First of all, TooManyCards (TMC) is the first web application I've built.
Furthermore, I am neither a professional software engineer nor an experienced backend or frontend developer.
Lastly, in the pursuit of learning, I am rolling my own solutions for many things, including authentication.
... so it's basically a given that TMC will have vulnerabilities. I'm trying to write a decently secure webapp, but in all honestry, I don't really know what I'm doing :)
Please don't submit any confidential or personal information to TMC.
If you discover a security vulnerability in TMC, please let me know! Otherwise, please enjoy my (probably naive) notes on the security posture of TMC. 🌺
TMC's authentication design came from this dev.to article.
TMC uses both access tokens and refresh cookies for authentication. Upon logging in, TMC's API returns an access token and a refresh cookie.
Access tokens are used to authenticate with the API. They are short-lived and only stored
in memory to avoid CSRF (and localStorage attacks). Once expired, the frontend MUST
request a new access token (POST /api/refresh-session
) using the refresh 🍪.
The 🍪 is secured with the HttpOnly
, SameSite=lax
, and Secure
flags. And since it can
only access the /api/refresh-session
endpoint, a CSRF wouldn't be able to do anything
than generate a new access token that's unreadable due to the Same Origin Policy.
On the first visit, the frontend will attempt refreshing the session to obtain a new session ID for future use. If the user has logged in previously, the refresh 🍪 will be passed along, allowing the refresh request to succeed. Otherwise, the API will return 401 Unauthorized and logging in will be required.
The access token is bound to the refresh 🍪. Refreshing the access token will invalidate
the previous access token bound to the 🍪 regardless if it has expired or not. Both tokens
are generated from a (presumably high quality) CSPRNG via the
secrets.token_hex()
function.
Note: yes, I know this sounds inefficient and janky, but it's easy to implement and seems reasonably secure. I'm aware SSR is probably infeasible with this design.

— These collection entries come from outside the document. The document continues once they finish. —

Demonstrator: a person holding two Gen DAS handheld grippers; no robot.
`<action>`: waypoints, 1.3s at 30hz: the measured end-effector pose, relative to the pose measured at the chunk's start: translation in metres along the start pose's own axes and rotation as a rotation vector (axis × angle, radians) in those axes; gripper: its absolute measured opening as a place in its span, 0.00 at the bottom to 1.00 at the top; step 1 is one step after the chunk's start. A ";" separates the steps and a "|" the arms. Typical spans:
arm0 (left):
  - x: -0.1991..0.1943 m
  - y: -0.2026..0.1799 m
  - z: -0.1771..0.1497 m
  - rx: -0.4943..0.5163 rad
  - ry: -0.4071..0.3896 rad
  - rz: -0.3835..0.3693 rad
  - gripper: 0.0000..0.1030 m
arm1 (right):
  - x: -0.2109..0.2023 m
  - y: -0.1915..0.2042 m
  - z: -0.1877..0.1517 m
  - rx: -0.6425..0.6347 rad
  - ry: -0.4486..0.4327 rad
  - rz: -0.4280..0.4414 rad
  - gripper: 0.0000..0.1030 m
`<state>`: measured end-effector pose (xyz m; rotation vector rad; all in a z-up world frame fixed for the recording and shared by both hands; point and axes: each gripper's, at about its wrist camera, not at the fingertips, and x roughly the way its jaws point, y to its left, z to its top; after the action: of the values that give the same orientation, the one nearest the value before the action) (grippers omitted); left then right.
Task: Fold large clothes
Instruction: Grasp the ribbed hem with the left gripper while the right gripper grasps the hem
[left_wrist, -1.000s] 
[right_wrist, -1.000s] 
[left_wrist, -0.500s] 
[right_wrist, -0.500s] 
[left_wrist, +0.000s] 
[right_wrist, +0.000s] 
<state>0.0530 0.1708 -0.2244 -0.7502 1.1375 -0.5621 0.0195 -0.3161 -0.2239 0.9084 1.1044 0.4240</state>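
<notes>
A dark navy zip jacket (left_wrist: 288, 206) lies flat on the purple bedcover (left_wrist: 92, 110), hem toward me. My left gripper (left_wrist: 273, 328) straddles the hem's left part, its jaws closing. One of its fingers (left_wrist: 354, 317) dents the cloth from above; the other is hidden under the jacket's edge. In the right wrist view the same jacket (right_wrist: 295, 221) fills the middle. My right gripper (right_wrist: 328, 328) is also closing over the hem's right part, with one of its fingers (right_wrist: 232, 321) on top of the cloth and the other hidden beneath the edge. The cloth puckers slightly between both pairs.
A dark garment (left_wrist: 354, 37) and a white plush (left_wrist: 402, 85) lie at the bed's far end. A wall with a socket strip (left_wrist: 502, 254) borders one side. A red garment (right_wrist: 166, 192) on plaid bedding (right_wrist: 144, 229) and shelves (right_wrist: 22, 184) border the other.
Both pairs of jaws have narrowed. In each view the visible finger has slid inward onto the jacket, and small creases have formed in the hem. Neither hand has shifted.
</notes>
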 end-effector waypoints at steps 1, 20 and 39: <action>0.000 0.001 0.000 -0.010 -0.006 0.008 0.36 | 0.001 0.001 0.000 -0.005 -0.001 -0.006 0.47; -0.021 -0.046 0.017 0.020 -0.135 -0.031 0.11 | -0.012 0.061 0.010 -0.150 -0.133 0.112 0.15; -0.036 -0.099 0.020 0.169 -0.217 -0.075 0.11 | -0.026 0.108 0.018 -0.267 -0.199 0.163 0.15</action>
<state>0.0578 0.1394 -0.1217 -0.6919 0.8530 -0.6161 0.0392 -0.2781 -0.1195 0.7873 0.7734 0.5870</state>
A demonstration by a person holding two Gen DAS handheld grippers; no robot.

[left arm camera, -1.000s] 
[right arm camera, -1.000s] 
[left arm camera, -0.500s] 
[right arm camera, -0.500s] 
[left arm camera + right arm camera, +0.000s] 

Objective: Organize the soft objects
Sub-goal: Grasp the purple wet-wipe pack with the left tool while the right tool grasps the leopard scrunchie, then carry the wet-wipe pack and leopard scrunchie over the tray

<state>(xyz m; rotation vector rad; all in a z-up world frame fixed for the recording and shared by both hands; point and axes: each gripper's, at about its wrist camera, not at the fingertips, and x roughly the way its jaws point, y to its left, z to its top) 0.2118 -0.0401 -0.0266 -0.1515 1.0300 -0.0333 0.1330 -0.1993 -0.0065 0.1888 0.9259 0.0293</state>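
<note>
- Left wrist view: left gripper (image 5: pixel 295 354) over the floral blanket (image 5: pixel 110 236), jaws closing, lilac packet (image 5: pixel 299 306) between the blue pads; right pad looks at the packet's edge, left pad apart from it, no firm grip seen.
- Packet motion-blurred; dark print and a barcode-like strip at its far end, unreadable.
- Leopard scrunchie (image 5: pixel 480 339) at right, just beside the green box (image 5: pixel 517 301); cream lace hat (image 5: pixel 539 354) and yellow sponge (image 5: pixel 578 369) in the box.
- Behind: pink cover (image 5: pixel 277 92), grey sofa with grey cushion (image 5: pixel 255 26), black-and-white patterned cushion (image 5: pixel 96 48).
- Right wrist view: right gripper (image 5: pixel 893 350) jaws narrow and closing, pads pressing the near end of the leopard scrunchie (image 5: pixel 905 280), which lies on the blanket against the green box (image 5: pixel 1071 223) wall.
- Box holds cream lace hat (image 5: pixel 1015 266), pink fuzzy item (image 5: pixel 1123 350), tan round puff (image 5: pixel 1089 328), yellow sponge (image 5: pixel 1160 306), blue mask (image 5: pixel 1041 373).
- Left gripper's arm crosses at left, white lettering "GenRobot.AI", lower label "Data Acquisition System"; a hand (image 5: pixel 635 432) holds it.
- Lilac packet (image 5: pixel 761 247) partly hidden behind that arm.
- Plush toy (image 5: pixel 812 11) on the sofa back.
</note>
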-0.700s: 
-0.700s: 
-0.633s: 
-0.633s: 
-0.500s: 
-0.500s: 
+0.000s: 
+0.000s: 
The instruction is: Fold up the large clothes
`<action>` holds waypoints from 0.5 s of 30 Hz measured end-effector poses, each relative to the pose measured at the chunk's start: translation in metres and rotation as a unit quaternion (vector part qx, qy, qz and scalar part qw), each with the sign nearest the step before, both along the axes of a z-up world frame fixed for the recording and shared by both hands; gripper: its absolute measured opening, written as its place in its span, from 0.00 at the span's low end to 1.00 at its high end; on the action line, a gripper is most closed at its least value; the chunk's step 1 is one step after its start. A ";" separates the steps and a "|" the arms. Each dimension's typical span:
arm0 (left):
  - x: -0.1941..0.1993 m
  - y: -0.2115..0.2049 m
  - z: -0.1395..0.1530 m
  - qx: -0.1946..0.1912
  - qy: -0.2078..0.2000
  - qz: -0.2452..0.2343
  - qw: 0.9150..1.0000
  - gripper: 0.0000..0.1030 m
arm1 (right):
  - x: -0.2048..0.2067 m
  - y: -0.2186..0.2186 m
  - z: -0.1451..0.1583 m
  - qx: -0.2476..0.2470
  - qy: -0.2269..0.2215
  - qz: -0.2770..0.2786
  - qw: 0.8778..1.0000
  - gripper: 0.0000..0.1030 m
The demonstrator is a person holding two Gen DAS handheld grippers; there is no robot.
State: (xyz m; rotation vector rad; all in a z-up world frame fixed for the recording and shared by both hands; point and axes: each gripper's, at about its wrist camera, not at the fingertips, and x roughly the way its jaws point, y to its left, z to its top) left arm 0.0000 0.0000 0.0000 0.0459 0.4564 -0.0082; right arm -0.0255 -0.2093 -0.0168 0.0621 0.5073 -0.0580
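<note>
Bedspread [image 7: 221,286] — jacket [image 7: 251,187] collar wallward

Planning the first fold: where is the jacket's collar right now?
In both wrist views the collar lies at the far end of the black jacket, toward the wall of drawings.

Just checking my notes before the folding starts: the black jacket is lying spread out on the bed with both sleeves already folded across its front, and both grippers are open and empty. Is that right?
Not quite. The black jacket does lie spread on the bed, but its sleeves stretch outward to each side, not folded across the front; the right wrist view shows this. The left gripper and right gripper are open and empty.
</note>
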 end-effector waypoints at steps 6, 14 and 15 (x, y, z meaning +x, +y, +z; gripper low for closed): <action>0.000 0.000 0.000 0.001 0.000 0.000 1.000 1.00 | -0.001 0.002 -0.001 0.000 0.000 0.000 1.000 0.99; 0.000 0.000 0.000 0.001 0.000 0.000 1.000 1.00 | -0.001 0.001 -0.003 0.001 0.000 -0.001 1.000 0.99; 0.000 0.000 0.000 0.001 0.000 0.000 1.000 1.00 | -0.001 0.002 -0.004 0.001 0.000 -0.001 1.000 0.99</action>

On the sign-up side, passwords are salted and hashed using the passlib library and bcrypt algorithm.
Summary: TMC's authentication implementation is reasonably secure against CRSF and session prediction/fixation, however, the session ID can theoretically be stolen via XSS. Fortunately, that should not pose an issue (and for what it's worth, I'd have other problems if TMC was vulnerable to XSS).
... TBW
The authentication scheme described earlier is secure
against CSRF. The access token required to use authenticated endpoints is stored in memory
and must be given explicitly in the Authorization
header.
TMC's backend (web server + API) does not perform requests so SSRF should not be a concern.
Continuing from the Authentication discussion from earlier, a less obvious form of session fixation attack is when an user unwittingly logs in as the attacker.
This can be either be achieved by cookie overwriting or Login CSRF. I'll assume the former is infeasible by assuming the domain and its subdomains are not compromised and that the "Strict Secure Cookies" draft specification has been implemented (which is true for Chrome and Firefox).
Login CSRF is typically possible as there are quite a few ways a malicious site can submit
unwanted requests with parameters or form data, including sign-in credentials. To avoid a
malicious site forcing the browser to log into an attacker controlled account, requests to
/api/login
MUST contain a X-CSRF-Protection
header. This relies on the fact that
current implementations of the SOP prevent cross-origin requests from containing custom
headers. This could change so this mitigation isn't perfect, but it's good enough.
TMC's API uses sqlite3 parameter placeholders to avoid SQL injection issues.
While password checks are handled by the passlib library and consequently are resistant to timing attacks, no other measures have been taken to avoid timing attacks in other parts of the API (including authentication).
For example, it is probably possible to infer whether an username is registered by
checking how long /api/login
takes to respond with 401 Unauthorized (although
/api/signup
already leaks this anyway).
Nothing here is meant to be bullet-proof, but these should make TMC harder to abuse and attack.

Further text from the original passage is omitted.